# Common forum abbreviations list



## Tevaras (May 25, 2013)

Good morning, this seems to be the most appropriate forum for this, feel free to move if wanted.

Anyway, having browsed through a number of posts, I have started to see abbreviations that I am not 100% sure of what they mean, and thought it would be a good idea to create a list that new people can reference. For example, I can only assume W.I.P. means ?world in progress?, M.C. means ?main character?

To be useful, and so people do not have to read every post to find an abbreviation, I suggest when people list an abbreviation they include the previous ones as well. That way to use this thread, just go to the last post and you have all the abbreviations (preferably one per line) summarised.

Can anyone confirm this:

W.I.P. = World in Progress
M.C.   = Main Character


----------



## Ireth (May 25, 2013)

You're close. WIP means Work In Progress; the similar abbreviation NIP means Novel In Progress, though this is less frequent. MC, as you guessed, means Main Character.


----------



## The Unseemly (May 25, 2013)

Another common one is POV - point of view.

Insofar:

WIP = Work in progress 
NIV = Novel in progress
MC = main character
POV = point of view


----------



## Ireth (May 25, 2013)

FMC pops up every so often, for Female Main Character. I don't personally like this one much, since it implies that all MCs are male by default, which is not true. Anyway:

WIP = Work In Progress
NIP = Novel In Progress
MC = Main Character
POV = Point Of View
FMC = Female Main Character


----------



## Tevaras (May 25, 2013)

Ireth said:


> You're close. WIP means Work In Progress; the similar abbreviation NIP means Novel In Progress, though this is less frequent. MC, as you guessed, means Main Character.



Good morning Ireth,

thank you for the clarification .

I think I saw the W.I.P. first in a post in the World Builders forum, and hence came to the erroneous conclusion ...

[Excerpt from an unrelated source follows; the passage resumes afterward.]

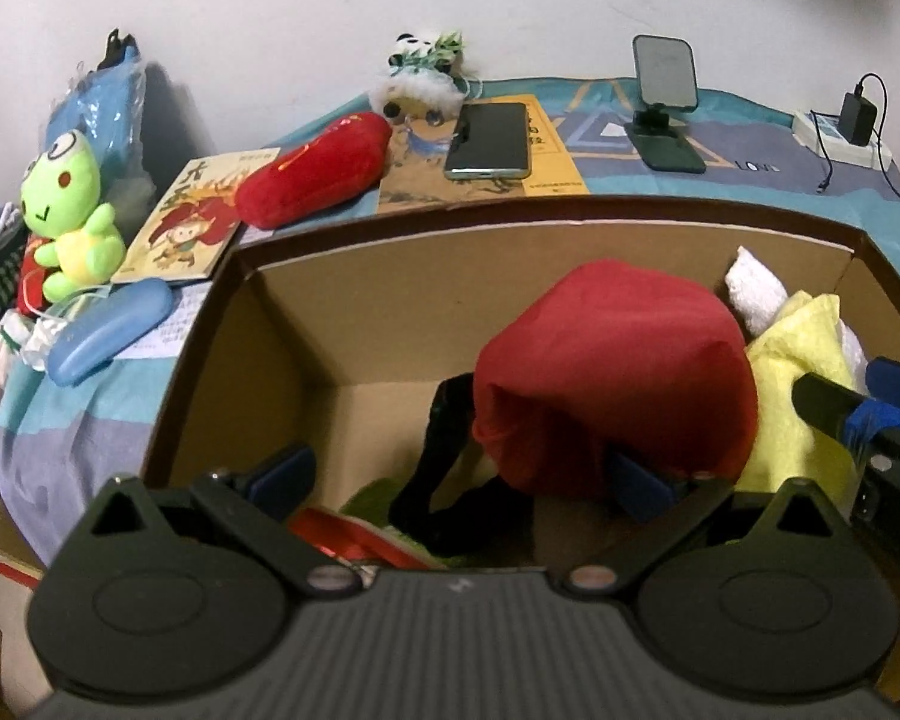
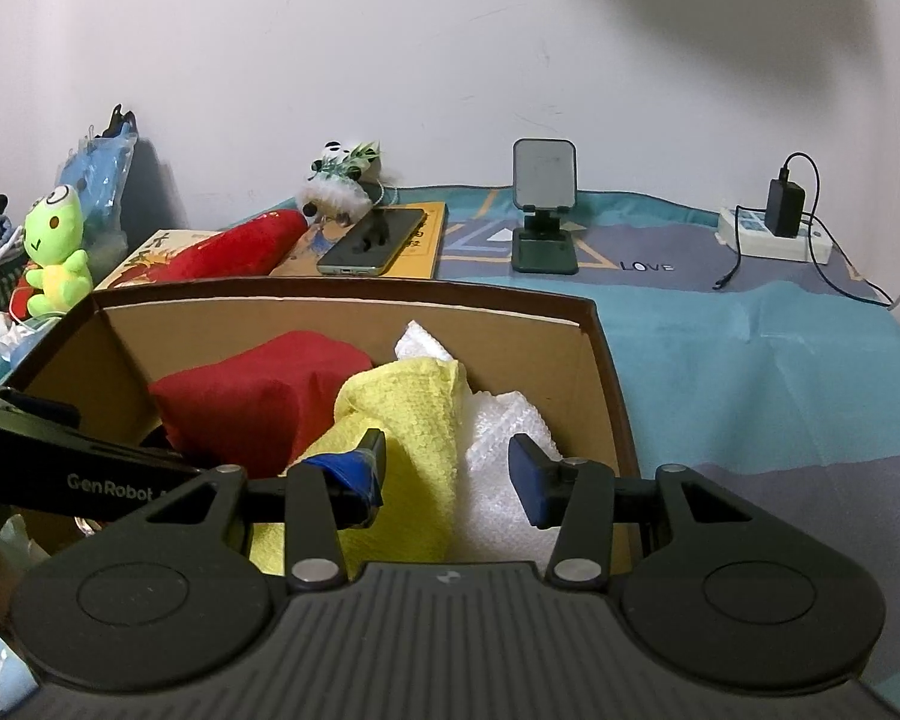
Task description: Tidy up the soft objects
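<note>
Left wrist view: left claw [image 1: 459,474] spread wide, empty, over the cardboard box [image 1: 510,217].
Packed: red cloth [image 1: 618,372], yellow towel [image 2: 414,414], white cloth [image 2: 504,420] in box.
Right claw [image 2: 447,471]: parted, gripping nothing.
Left out: frog plush [image 1: 69,216], red plush [image 1: 315,168] beside box.

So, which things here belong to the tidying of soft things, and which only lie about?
Job: cardboard box, red cloth, yellow towel, white cloth, frog toy, red plush.

Lying about: phone, phone stand, charger, book.
</note>
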Demonstrator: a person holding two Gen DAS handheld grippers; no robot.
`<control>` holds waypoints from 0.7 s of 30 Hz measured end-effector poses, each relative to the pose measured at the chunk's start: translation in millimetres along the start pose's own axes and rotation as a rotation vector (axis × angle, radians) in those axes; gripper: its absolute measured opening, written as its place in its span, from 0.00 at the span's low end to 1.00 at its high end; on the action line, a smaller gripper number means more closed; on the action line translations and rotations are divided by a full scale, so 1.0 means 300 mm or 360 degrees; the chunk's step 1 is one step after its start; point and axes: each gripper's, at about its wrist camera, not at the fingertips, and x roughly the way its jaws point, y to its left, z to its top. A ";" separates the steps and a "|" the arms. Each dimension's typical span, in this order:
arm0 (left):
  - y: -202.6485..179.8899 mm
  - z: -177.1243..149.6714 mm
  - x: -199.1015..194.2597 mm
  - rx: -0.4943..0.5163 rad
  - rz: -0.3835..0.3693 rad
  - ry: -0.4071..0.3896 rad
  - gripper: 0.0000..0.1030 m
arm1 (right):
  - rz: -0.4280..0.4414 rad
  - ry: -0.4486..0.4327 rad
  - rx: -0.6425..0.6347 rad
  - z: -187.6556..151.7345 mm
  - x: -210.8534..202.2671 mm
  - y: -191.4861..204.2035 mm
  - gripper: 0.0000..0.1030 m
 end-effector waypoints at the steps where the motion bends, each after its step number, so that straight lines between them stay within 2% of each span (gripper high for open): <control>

You have covered the three abbreviations I have seen (I could not recall the N.I.P. one) so far, which is great.

Have a good weekend.


----------



## Tevaras (May 25, 2013)

The Unseemly said:


> Another common one is POV - point of view.
> 
> Insofar:
> 
> ...



Good morning The Unseemly,

thank you, most useful 

Have a good weekend.


----------



## Devor (May 26, 2013)

Also, there's the books.

GOT / ASOIAF / GRRM = Game of Thrones / A Song of Ice and Fire / George R.R. Martin
LOTR = Lord of the Rings
HP = Harry Potter


----------



## Tevaras (May 26, 2013)

Devor said:


> Also, there's the books.
> 
> GOT / ASOIAF / GRRM = Game of Thrones / A Song of Ice and Fire / George R.R. Martin
> LOTR = Lord of the Rings
> HP = Harry Potter



Good morning Devor,

thank you 

The list so far (Thank you to Ireth, The Unseemly, and Devor):
WIP = Work In Progress
NIP = Novel In Progress
MC = Main Character
POV = Point Of View
FMC = Female Main Character
GOT / ASOIAF / GRRM = Game of Thrones / A Song of Ice and Fire / George R.R. Martin
LOTR = Lord of the Rings
HP = Harry Potter


----------



## rhd (May 28, 2013)

UKL = Ursula K. Le Guin?


----------



## KorbentMarksman (May 28, 2013)

GRRM = George R. R. Martin, or GRRM as the sound a dog makes while biting down on something it doesn't like.


----------



## Tevaras (May 28, 2013)

With more contributions (rhd and KorbentMarksman):

WIP = Work In Progress
NIP = Novel In Progress
MC = Main Character
POV = Point Of View
FMC = Female Main Character
GOT = Game of Thrones
ASOIAF = A Song of Ice and Fire
GRRM = George R.R. Martin
LOTR = Lord of the Rings
HP = Harry Potter
UKL = Ursula K. Le Guin


----------



## A. E. Lowan (May 28, 2013)

Would we call "fasterskating" an abbreviation or a dance?


----------



## advait98 (May 29, 2013)

And how about a common forum acronym, OP? I've been racking my brains and the best I could have come up with from the contexts was Original Poster?


----------



## Tevaras (May 29, 2013)

advait98 said:


> And how about a common forum acronym, OP? I've been racking my brains and the best I could have come up with from the contexts was Original Poster?



Good evening advait98,

I would have guessed O.P. = Online poster, but I am not really sure.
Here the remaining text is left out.